---------- Records shown ----------

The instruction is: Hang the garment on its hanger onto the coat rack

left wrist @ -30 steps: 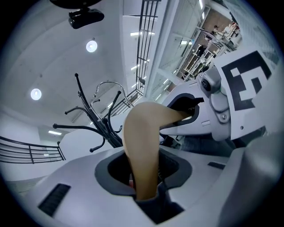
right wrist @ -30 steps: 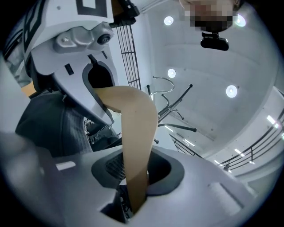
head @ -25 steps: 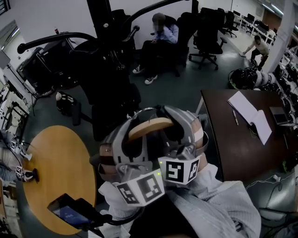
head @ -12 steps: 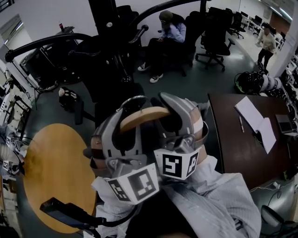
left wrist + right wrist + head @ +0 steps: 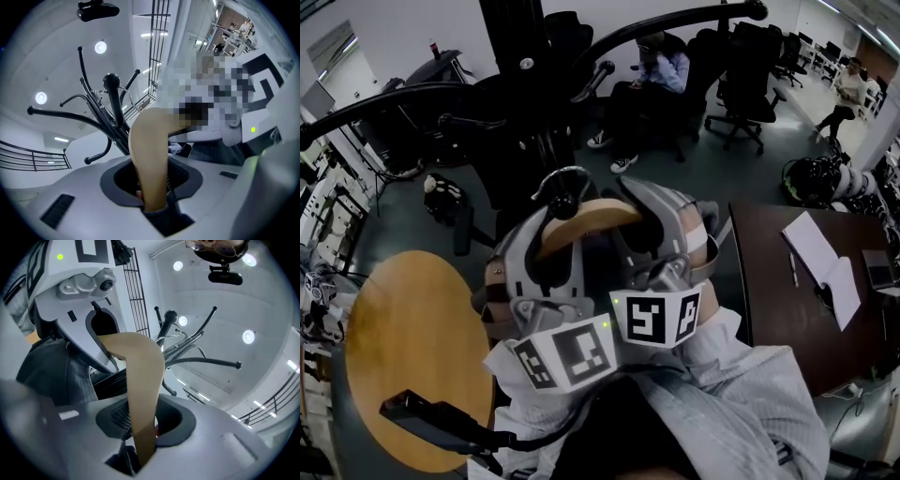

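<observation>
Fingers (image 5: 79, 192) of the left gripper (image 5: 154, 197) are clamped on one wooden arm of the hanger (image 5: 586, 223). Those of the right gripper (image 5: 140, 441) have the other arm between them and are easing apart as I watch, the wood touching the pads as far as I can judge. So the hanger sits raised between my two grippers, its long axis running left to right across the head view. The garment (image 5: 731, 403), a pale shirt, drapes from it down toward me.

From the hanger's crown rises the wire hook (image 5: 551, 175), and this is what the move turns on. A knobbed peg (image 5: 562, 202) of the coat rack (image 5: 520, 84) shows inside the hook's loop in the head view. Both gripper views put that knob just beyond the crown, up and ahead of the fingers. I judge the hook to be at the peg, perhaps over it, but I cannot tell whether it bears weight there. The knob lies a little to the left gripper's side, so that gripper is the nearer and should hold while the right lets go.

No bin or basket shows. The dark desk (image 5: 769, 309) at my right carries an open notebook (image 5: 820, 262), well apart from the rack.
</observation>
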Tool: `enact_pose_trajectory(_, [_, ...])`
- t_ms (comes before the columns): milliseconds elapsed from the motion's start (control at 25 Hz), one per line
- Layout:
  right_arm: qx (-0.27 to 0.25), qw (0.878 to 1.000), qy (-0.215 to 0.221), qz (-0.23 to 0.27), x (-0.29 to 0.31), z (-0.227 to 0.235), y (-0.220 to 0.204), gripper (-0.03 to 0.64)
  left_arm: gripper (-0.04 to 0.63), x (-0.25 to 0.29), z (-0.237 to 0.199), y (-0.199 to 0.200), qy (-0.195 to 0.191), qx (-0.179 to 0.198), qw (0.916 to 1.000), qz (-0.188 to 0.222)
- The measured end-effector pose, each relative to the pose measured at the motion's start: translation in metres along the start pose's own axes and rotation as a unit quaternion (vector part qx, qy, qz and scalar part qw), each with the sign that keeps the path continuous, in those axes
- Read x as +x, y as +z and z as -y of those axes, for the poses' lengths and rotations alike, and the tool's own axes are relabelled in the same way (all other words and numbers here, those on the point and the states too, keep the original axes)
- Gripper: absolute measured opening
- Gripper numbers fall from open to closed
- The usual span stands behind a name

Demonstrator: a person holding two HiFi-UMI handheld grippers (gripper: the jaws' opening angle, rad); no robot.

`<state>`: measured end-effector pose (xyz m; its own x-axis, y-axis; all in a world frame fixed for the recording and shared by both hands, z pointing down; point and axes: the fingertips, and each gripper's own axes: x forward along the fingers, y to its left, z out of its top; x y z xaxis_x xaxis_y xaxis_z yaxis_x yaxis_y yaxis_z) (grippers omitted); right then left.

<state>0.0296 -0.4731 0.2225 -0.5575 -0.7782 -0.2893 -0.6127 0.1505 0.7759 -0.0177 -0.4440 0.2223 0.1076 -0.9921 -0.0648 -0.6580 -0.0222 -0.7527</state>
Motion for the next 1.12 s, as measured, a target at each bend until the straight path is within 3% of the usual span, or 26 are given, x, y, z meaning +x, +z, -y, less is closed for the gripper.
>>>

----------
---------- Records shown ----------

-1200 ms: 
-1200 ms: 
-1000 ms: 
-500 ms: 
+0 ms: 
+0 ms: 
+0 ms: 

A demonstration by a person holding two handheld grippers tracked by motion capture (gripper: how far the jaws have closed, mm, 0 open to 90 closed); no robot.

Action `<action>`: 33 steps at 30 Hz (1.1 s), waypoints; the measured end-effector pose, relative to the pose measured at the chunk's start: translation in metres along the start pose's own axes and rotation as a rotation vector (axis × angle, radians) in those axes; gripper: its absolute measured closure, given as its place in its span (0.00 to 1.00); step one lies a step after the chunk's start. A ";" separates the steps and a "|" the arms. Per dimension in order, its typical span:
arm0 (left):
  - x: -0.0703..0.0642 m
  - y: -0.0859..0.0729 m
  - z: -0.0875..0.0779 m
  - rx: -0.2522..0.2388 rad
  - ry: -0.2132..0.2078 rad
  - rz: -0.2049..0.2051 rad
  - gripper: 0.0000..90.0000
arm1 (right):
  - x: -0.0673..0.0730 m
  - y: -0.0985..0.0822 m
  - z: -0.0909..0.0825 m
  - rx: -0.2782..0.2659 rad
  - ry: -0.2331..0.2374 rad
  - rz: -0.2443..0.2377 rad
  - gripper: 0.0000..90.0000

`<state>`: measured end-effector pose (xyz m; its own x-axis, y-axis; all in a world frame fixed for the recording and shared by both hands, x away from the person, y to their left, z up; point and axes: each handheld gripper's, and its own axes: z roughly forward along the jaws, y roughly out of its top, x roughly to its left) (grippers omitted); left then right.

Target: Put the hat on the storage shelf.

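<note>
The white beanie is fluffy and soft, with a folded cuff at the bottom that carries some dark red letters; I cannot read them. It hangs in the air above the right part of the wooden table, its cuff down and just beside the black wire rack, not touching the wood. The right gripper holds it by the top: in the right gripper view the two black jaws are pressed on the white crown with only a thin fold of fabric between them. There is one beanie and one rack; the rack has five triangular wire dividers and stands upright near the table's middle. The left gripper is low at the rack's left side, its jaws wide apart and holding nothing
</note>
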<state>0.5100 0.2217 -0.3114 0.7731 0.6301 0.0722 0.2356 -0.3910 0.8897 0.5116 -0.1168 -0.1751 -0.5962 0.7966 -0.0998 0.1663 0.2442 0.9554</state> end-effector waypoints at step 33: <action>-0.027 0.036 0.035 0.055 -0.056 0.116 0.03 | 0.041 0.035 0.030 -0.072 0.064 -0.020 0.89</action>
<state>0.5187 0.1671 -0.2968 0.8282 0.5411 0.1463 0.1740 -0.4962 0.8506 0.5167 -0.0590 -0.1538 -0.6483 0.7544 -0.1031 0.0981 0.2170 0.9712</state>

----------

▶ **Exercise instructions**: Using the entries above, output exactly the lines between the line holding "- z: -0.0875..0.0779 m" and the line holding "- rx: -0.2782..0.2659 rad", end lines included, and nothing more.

▶ **Answer space**:
  - z: -0.0875..0.0779 m
  - rx: -0.2522..0.2388 rad
  - ry: -0.2132..0.2078 rad
  - rz: -0.2049..0.2051 rad
  - gripper: 0.0000..90.0000
arm1 (right):
  - x: -0.0673..0.0730 m
  - y: -0.0985..0.0822 m
  - z: -0.0909..0.0825 m
  - rx: -0.2782..0.2659 rad

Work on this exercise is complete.